This set of containers consists of a Postgres database, a Boundary cluster that uses that Postgres database, a container of MySQL, a container of Redis, a container of Consul, as well as Consul registrator to register all the services.
What's happening, as a start comes up, is that the Postgres database is being bootstrapped for use with Boundary, because Boundary just uses normal everyday database migrations.
Now that everything is up, we're going to apply some Terraform to configure Boundary.
This is going to create local users, roles, accounts, some new auth methods, a handful of scopes, as well as OIDC users and all the configuration for it.
Now this is finished. We've applied all of our static configuration, and so it's time to be a little dynamic.
If we look at Consul, you can see that we have MySQL and have Redis registered in here now. Right now, if we were to go to look at everything, we would see that Redis and MySQL aren't in Boundary right now.
Let's take care of that.
With the demo up here, you can see that it forgot the path. Going to the right path helps a lot here.
We're running Consul-Terraform-Sync. It reached out to Consul, it discovered Redis and MySQL, and then Redis ran a set of dynamic Terraform to introduce them as targets and hostsets into Boundary.
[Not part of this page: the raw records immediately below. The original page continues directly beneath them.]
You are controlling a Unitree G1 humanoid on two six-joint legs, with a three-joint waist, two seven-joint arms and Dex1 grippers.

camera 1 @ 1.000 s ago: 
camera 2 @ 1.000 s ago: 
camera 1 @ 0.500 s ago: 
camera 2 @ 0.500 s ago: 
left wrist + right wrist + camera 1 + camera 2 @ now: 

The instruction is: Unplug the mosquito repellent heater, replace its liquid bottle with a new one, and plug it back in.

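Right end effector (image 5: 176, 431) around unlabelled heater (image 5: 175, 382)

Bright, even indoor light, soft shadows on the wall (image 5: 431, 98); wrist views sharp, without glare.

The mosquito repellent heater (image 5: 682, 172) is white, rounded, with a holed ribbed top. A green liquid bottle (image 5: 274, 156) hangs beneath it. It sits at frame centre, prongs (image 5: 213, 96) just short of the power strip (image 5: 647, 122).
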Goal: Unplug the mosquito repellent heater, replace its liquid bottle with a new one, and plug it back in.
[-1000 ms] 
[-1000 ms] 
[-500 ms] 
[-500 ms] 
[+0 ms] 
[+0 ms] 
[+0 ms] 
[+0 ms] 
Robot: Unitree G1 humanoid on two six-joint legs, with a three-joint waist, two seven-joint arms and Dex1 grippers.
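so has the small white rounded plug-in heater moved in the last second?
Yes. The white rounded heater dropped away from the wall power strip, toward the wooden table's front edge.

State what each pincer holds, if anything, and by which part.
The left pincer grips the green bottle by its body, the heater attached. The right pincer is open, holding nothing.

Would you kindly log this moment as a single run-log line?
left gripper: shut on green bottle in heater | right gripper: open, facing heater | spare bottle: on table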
This will all happen dynamically. If I go in and I restart this Redis container, this is going to start to fail because Redis isn't there anymore. It doesn't exist.
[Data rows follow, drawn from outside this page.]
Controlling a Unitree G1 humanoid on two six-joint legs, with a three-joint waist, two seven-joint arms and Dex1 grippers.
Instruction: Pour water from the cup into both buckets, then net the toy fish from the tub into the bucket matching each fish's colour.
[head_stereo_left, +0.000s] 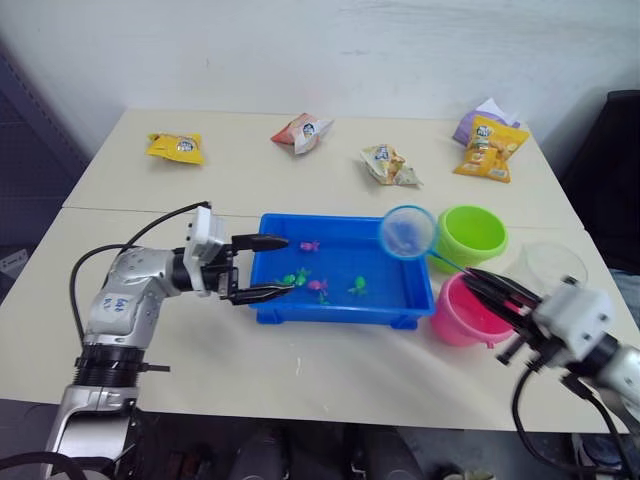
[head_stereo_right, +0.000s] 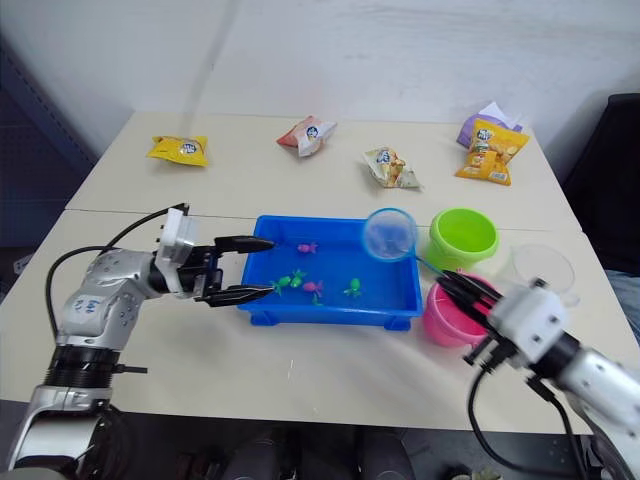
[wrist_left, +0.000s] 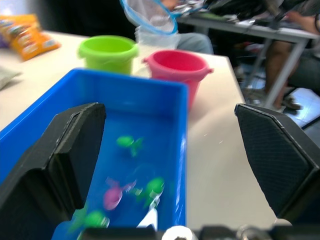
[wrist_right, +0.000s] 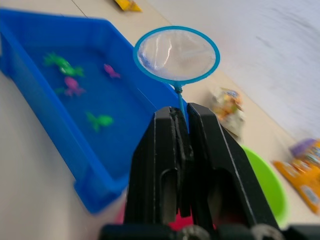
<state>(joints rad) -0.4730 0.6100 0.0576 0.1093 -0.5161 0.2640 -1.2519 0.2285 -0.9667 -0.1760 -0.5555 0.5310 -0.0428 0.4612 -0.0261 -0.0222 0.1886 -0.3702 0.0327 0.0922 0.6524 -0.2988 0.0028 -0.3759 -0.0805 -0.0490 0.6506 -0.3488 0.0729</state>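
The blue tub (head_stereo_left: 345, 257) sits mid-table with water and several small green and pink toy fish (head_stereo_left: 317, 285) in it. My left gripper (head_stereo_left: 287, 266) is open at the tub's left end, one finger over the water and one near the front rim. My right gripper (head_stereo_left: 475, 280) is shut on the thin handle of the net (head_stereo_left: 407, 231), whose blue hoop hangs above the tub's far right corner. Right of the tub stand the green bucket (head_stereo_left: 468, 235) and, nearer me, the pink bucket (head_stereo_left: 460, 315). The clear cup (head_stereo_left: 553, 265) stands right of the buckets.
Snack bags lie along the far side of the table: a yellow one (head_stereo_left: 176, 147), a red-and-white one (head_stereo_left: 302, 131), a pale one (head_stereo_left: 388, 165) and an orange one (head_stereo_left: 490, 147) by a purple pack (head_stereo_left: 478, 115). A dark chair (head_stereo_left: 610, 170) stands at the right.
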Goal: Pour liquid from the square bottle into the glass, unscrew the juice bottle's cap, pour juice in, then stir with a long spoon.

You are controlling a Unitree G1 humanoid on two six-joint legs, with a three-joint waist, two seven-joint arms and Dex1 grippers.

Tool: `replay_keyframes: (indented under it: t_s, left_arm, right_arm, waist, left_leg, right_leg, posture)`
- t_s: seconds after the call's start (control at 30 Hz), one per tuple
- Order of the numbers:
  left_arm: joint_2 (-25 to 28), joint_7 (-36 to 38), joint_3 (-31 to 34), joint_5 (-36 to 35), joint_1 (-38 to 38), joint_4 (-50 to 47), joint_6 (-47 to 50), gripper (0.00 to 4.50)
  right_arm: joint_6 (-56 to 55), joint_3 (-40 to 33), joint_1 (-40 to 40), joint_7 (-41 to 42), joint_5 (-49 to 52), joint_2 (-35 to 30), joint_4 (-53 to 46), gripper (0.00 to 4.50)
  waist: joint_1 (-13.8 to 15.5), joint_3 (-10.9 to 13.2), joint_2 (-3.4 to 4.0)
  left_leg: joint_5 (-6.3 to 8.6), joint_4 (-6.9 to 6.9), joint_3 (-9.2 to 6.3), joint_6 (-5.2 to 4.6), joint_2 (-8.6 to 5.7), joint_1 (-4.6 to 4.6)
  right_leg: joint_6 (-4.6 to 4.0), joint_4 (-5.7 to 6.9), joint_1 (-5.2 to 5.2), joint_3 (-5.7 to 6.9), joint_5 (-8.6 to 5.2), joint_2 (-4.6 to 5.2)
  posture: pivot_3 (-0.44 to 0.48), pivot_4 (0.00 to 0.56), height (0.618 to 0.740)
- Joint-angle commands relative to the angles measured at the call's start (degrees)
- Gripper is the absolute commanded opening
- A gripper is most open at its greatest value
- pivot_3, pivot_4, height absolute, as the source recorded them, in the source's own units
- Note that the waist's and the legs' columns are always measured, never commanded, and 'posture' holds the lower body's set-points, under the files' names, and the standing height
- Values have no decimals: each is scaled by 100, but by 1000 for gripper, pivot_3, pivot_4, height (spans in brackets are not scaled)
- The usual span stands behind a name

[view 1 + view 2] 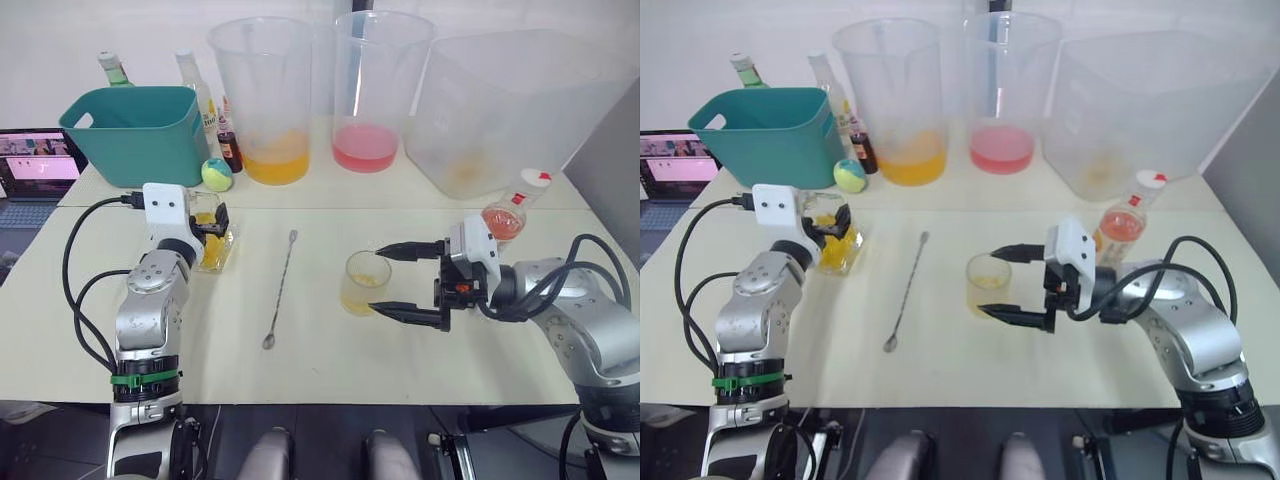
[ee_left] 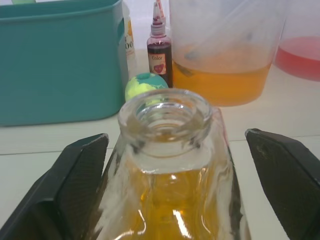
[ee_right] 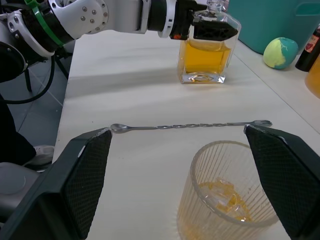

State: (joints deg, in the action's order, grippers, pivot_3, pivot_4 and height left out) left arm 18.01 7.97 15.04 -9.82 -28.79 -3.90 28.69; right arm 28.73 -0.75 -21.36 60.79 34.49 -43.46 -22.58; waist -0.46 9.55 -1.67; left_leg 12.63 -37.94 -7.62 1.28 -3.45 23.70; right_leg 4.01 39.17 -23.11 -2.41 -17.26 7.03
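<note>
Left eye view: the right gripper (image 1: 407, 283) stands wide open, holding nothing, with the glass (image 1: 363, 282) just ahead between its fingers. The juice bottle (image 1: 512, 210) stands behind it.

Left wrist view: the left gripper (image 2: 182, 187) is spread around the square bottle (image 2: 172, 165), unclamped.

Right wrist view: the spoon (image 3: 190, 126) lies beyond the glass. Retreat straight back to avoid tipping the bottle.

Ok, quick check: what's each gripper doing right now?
Left gripper: open, its fingers either side of the square bottle, not clamped.
Right gripper: open, fingers straddling the glass, holding nothing.
</note>
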Motion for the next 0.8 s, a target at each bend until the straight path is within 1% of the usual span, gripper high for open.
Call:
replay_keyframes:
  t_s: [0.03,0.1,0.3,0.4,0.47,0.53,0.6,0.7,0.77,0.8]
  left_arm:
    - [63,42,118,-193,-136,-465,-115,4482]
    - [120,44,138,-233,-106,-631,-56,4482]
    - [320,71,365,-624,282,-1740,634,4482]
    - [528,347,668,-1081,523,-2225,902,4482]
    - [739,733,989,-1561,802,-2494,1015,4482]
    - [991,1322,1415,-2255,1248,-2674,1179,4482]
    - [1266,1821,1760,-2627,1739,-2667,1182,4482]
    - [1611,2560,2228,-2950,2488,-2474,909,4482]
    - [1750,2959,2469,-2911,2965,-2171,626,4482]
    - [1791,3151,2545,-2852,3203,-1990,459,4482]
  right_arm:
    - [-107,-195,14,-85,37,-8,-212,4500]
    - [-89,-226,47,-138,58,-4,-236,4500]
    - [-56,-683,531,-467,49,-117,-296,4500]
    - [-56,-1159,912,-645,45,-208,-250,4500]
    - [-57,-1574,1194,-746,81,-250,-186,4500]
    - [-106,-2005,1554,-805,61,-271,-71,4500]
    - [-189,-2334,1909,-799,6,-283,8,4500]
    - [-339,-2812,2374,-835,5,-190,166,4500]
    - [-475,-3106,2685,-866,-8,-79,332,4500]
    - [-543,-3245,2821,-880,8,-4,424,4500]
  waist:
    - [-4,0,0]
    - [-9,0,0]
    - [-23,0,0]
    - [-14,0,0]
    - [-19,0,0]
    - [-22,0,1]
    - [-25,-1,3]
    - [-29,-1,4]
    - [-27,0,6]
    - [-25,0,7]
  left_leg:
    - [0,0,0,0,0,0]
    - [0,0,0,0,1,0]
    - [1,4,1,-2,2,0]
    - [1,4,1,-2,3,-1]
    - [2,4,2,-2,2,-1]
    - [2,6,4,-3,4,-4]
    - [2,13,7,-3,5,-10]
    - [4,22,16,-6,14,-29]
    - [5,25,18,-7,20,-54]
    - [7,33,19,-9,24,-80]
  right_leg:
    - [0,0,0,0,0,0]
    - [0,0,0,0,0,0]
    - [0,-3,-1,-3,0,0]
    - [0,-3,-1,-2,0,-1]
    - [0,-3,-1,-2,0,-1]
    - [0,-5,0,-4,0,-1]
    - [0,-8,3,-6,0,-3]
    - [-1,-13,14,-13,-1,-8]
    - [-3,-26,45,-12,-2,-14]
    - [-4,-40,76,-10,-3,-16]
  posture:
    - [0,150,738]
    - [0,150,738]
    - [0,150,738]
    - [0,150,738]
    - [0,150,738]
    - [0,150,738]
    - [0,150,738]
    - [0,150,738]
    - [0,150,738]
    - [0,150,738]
When this finishes, you can see that Redis came right back up, you reach out to it. Because we're using Docker with a local setup, this isn't changing hosts. But if this were to move to a different host and get registered differently in Consul at the Redis service, this would have dynamically migrated all of this behind the scenes with no input from anyone.
That's one of the cool things about Consul-Terraform-Sync. We're now fully configured, so let's authenticate. Let's get into Boundary a bit.
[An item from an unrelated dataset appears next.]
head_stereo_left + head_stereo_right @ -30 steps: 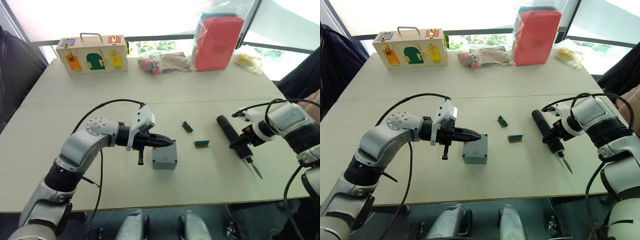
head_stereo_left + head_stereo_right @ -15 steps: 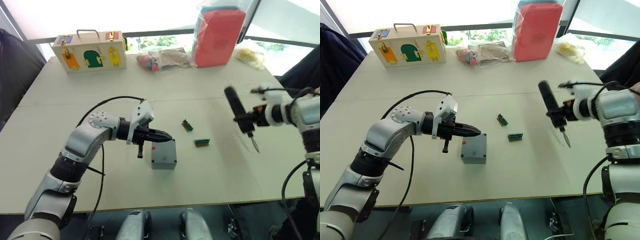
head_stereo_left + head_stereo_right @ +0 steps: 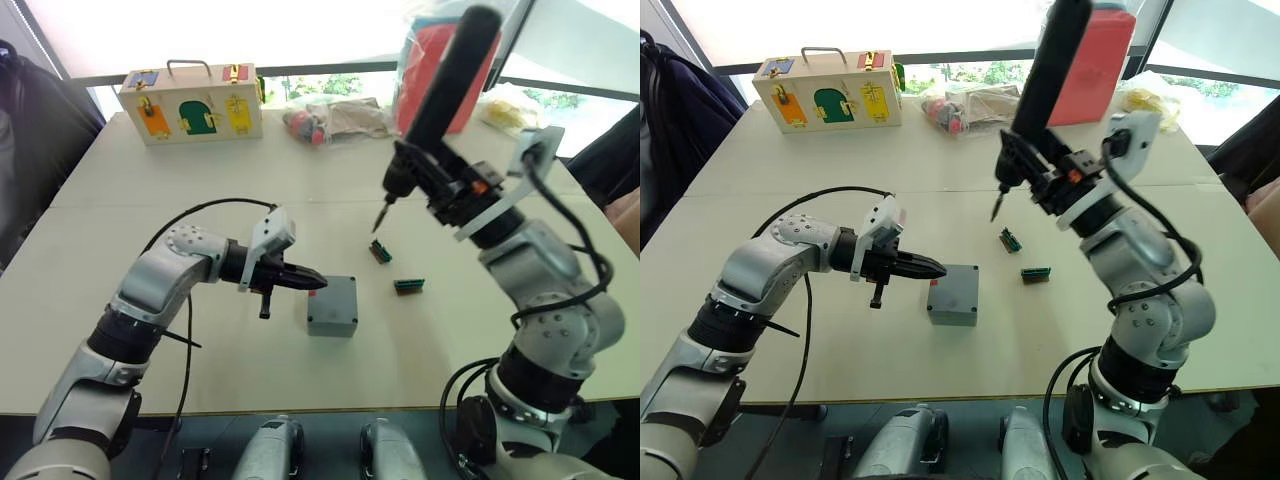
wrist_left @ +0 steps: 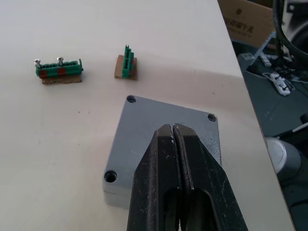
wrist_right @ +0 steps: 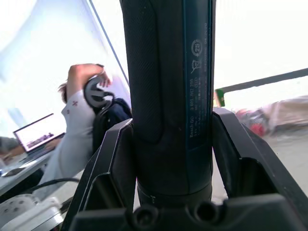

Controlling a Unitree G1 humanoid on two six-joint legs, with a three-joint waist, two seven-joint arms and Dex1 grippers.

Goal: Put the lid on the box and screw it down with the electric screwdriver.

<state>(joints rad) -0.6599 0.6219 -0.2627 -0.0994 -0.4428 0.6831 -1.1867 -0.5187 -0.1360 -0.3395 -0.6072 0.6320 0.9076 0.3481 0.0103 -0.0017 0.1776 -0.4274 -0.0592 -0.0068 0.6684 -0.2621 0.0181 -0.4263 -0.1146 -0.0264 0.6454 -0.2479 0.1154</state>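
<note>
The right end effector pinches the electric screwdriver aloft; the left end effector, pressed together, hovers over the lidded box.

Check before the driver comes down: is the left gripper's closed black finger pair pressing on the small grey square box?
Cannot tell. In the left wrist view the shut left gripper overlaps the grey box; the eye views leave any gap unclear.

The left arm reaches forward and inward across the table, elbow bent, with the left gripper pointing toward the centre and its two black fingers pressed together, holding nothing. The right arm is raised with the elbow bent and the forearm angled up and inward. The right gripper is clamped around the electric screwdriver, which stands tilted with its bit pointing down.
</note>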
We're a new user, and we don't know what all the auth methods are, so we want to take a look. We can see that we have a couple password methods, but we have this OIDC one, which you really care about.
The way that we're going to do that is, we're going to authenticate on the command line, through OIDC. That's going to bring us to Azure Active Directory. We're logging in with this account.
Just like that, we're authenticated.
Today we also want to use a bit of Redis. We've been told that it's not open to the public, and we have to go through Boundary, so let's walk through what that looks like. Why don't we do a little more discovery along the way?
We want to say, "Hey, Boundary, tell me all the host catalogs." And here we have this host catalog set in the database project. We can use this and say, "Here are all the different hosts."
This set was created on the initial Terraform `apply`. And these 2 hostsets were dynamically created by Consul-Terraform-Sync.
Again, we care about Redis. So we're going to say, "What about this hostset? Who's in it?
In this case it's just the one host. Again, we're going to say, "Boundary, this is host." You can see it's 172.29.02. If we ask Docker, "What is this IP import?” you can see that they match up.
Now that we've confirmed that Redis is where we expect it to be, we want to connect to it. To do that, we want to get all the targets, and we want to say, "Here's the Redis target, and we're going to connect to it."
What we're going to do right now is to straight up exec right into Redis without ever having to know what the port is. In this case, it's 60962. It doesn't actually matter.
This is a brand-new Redis server, so we don't have anything in it. We're going to set the foo key to bar.
We're all done with Redis and we want to get out of here, but just to confirm, we do have Redis listening on the host, 6379. And if you look at the keys, you can see that key that we just set.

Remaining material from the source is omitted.